Documents: All documents (original or notarised copies) submitted to the court must be (i) apostilled (for members of the 1961 Hague convention), and (ii) authenticated by the Argentine consulate with jurisdiction over the issuing country. All non-Spanish documents must be translated by a certified translator registered in Argentina.
Enforcement of a legal decision
For local judgments, final decisions are initially acquiesced to be enforceable. However, if a decision has been appealed, it can be partially enforceable in relation to the part of the judgment that is final. In principle, any of the debtor’s assets can be seized (including but not limited to property, trademarks, and accounts receivable from third parties and shares).

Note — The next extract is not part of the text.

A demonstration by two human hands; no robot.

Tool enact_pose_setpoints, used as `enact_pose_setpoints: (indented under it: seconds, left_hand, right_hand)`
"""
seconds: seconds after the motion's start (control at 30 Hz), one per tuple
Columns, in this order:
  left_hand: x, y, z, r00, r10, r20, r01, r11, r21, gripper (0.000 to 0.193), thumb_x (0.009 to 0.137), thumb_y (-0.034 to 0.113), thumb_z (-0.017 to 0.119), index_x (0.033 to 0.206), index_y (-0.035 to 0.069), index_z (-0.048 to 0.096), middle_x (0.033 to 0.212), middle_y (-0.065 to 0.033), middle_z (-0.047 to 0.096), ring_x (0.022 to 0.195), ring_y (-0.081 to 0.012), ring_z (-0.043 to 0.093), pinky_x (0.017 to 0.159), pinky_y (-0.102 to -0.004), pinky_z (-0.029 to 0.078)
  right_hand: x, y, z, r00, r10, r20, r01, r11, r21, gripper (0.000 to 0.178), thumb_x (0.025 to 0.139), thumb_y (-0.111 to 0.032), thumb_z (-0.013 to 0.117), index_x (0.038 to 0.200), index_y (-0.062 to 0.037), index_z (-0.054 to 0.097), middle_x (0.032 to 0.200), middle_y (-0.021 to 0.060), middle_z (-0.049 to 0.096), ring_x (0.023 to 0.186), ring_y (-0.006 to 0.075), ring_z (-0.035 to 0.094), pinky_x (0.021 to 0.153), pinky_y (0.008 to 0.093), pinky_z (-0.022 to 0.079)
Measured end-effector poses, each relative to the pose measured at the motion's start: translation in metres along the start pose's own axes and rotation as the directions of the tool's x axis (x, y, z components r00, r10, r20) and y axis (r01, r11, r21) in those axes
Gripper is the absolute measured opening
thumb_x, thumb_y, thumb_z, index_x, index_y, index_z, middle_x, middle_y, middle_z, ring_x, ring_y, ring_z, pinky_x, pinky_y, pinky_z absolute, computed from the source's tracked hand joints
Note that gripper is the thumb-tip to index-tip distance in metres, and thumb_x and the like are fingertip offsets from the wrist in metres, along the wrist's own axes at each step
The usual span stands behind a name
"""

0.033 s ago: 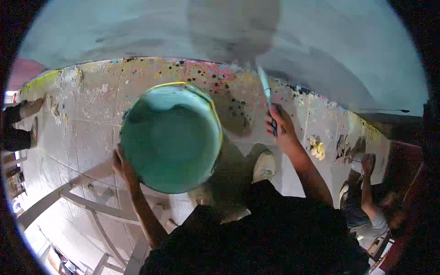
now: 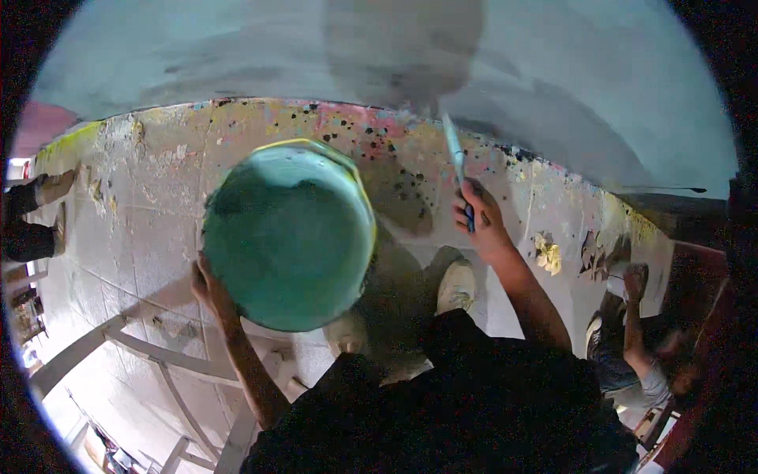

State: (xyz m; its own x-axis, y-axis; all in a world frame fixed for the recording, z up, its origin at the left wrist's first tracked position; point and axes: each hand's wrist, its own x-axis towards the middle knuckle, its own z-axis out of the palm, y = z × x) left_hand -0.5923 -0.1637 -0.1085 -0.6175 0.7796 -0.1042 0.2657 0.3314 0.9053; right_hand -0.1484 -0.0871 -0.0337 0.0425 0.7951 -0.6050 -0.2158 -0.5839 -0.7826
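Note:
A round bucket (image 2: 288,245), paint-smeared inside and grey-green, is tipped so that its wide mouth faces me. My left hand (image 2: 215,296) grips its lower left side, the fingertips partly hidden behind it. In my right hand (image 2: 483,215) is a paintbrush (image 2: 455,146), its dark handle wrapped by the fingers. The brush points up, its pale blue-green bristles close to the lower edge of the painted wall (image 2: 553,71); whether they touch it I cannot tell.
Paint spots cover the tiled floor (image 2: 158,237) along the wall. A wooden frame (image 2: 174,359) stands at lower left. Crumpled yellowish scraps (image 2: 546,254) lie right of my arm. Another person (image 2: 632,340) crouches at the right; another person's legs (image 2: 39,213) show at far left.
The bucket has shifted very slightly left. My right hand and the brush have barely moved left; both grips are the same.

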Motion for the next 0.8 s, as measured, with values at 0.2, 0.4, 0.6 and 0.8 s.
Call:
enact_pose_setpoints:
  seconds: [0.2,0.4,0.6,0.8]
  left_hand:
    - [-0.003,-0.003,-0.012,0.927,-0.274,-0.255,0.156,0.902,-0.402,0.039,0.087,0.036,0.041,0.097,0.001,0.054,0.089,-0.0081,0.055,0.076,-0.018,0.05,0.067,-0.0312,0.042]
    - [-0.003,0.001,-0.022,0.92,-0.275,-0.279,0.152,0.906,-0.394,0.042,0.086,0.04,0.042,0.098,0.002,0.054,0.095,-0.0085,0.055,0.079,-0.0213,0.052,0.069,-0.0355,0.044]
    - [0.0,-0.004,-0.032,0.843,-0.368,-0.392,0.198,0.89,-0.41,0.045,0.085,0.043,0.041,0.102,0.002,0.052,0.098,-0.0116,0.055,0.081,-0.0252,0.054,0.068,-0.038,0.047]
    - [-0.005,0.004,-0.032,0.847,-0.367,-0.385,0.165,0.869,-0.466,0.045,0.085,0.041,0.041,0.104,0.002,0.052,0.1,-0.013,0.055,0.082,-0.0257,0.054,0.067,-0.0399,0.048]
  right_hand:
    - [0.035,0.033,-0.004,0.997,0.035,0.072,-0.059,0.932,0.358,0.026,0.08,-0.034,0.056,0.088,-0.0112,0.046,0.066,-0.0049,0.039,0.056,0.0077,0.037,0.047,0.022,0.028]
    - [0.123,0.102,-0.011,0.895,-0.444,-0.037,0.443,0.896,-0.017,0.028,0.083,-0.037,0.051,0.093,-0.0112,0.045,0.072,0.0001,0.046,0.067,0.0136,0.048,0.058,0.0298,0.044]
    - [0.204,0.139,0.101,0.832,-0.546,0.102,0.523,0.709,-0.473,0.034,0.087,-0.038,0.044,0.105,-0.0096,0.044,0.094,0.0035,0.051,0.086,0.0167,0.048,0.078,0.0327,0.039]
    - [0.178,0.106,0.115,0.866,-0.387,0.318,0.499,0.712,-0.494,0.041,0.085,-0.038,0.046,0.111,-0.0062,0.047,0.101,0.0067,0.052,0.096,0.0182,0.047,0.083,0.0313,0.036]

There are three insolvency proceedings:
(i) Out-of court reorganization procedure (acuerdo preventivo): a proceeding in which the debtor and a majority of unsecured creditors enter into a restructuring agreement. This agreement must be submitted by the debtor to an Argentinian court for it to become enforceable. In practice, out-of-court agreements provide a series of conditions that must be complied with, including a minimum threshold of consenting creditors.

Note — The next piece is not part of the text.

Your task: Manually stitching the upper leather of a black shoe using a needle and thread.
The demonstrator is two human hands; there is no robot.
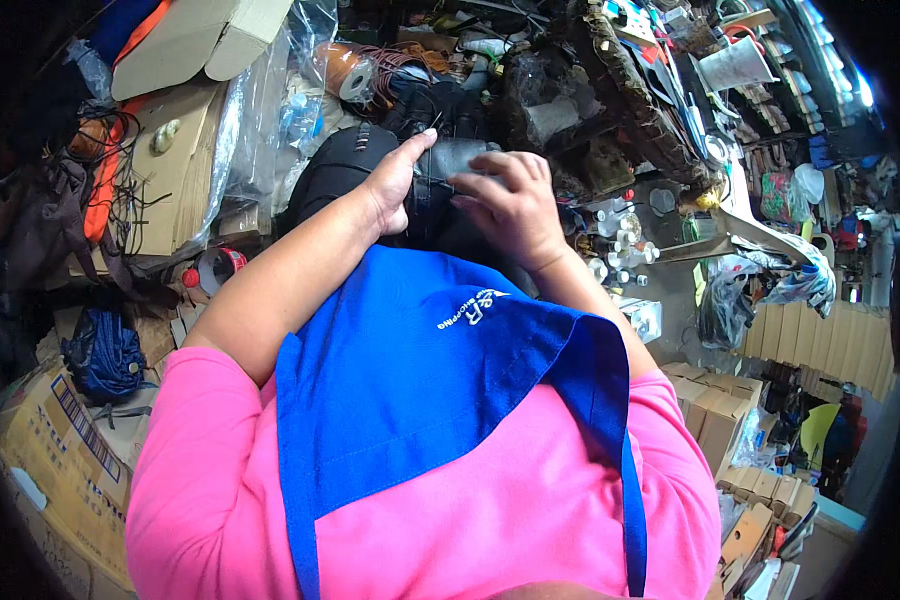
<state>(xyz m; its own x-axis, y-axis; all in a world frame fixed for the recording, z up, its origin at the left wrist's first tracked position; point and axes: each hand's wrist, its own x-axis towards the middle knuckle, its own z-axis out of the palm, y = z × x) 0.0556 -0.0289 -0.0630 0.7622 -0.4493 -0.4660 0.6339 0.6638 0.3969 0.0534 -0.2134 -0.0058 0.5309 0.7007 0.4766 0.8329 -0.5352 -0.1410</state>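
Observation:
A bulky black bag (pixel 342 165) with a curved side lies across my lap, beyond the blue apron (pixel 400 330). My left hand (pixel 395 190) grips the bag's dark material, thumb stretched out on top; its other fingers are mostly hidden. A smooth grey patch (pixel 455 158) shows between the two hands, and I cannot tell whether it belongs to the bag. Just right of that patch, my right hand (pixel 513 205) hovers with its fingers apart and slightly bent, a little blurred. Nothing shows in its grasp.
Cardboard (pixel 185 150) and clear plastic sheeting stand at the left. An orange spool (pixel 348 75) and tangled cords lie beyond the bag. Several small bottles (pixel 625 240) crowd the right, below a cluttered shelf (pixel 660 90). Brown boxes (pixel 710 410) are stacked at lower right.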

(ii) Reorganization proceeding (concurso preventivo):
A reorganization proceeding can be initiated voluntarily by an individual or entity, who must submit proof of their inability to pay their debts. Debtors must file a petition to the court requesting relief under bankruptcy law. The court will appoint a trustee. All creditors must file evidence of their proof of claim with the trustee (verification de creditor). Debtors must submit a proposal for reorganization and must obtain creditors’ approval during an “exclusive period” of 90 days, with the possibility of an extension of 30 days based on the number of creditors. If the proposal is approved by the majority, the judge reviews the terms of the plan prior to approving it. Upon homologation by the court, the reorganization plan becomes effective to all unsecured creditors (even those who have not agreed to it). A special payment offer can only be proposed and approved for secured creditors. If the proposal is not approved by the required majority (51%), debtor bankruptcy may follow. The process generally takes between one and two years, depending on the volume and nature of debt being renegotiated and the size of the debtor.

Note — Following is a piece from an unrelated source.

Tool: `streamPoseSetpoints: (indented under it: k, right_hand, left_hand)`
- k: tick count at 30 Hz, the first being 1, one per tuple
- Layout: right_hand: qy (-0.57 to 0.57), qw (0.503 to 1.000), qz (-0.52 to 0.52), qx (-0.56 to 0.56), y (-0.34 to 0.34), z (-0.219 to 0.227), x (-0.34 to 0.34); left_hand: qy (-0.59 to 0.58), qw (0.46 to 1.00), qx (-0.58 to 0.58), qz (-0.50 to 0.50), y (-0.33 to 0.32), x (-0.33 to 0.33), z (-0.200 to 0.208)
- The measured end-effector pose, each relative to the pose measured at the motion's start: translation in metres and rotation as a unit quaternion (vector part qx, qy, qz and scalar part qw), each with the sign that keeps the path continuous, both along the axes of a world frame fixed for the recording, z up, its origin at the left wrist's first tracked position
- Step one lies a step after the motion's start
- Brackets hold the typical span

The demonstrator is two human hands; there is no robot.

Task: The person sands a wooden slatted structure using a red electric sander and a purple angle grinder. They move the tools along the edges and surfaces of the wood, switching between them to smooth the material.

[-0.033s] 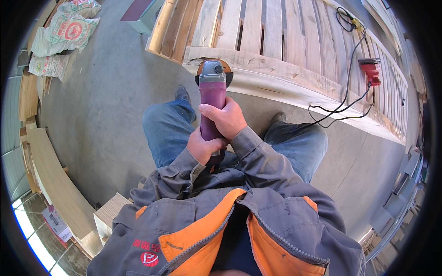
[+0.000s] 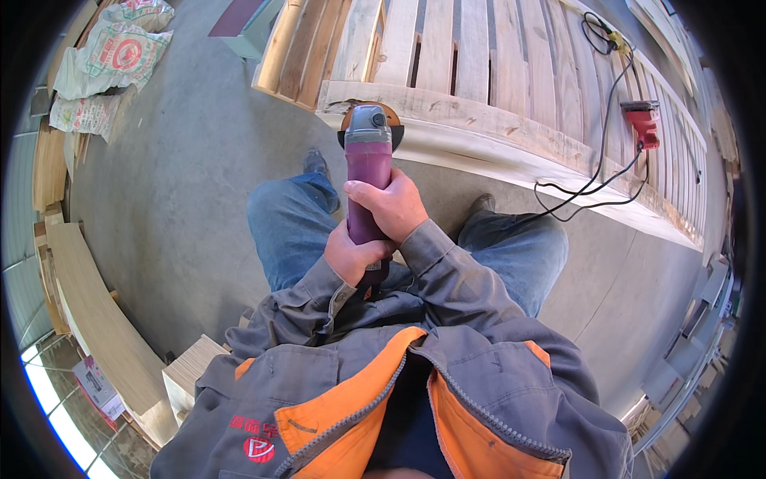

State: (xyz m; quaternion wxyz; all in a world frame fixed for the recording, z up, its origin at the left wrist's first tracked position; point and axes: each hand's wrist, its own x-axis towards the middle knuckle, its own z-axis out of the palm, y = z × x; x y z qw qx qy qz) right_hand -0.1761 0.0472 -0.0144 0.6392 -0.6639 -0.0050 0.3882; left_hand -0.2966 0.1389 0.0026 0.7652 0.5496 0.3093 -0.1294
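Both my hands are wrapped around an angle grinder point(image 2: 369, 166) with a purple body and a grey head. My left hand point(image 2: 345, 254) is closed on its rear part, low in front of my jacket. My right hand point(image 2: 392, 209) grips the middle of the body, thumb laid across the top. An orange-brown disc point(image 2: 391, 116) and a dark guard point(image 2: 398, 137) show around the head, at the near edge of a slatted wooden frame point(image 2: 479, 113). The head hides much of the disc; whether it touches the wood I cannot tell.
A red power tool point(image 2: 643, 128) lies on the slats at the right, its black cord point(image 2: 592, 185) looping over the edge. White sacks point(image 2: 120, 54) and long boards point(image 2: 104, 299) line the left side. A green-grey box-like object point(image 2: 249, 36) stands beyond the grinder.
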Motion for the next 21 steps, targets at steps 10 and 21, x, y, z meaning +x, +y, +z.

(iii) Bankruptcy proceeding (quiebra):
This is initiated when a reorganization proceeding fails, either voluntarily (by the debtor) or involuntarily (by the debtor’s creditors’ request). The petitioner must show that the company is insolvent or that it has entered into a “suspension of payments” status. In case of an involuntary bankruptcy, after the petition has been filed with the relevant court and all necessary evidence is presented, the court will summon the debtor to provide an explanation of the reasons why payments of the obligations in favour of the petitioning creditor have not been made and to prove that the debtor is solvent. If the debtor is unable to do so, the court will declare the debtor bankrupt. Unlike reorganization, bankrupt debtors lose control of the administration of their assets. A trustee is appointed in order to preserve and administer the debtor’s property. As a result, all payments to creditors and debtor must be made through court. All claims and proceedings against the debtor are automatically stayed as from the date of the order that determines debtor’s bankruptcy. All creditors must submit their proof of claims for payment. Once the assets available and the amounts owned to each creditor are determined, the trustee liquidates the assets and proceeds with the distribution of repayment to creditors.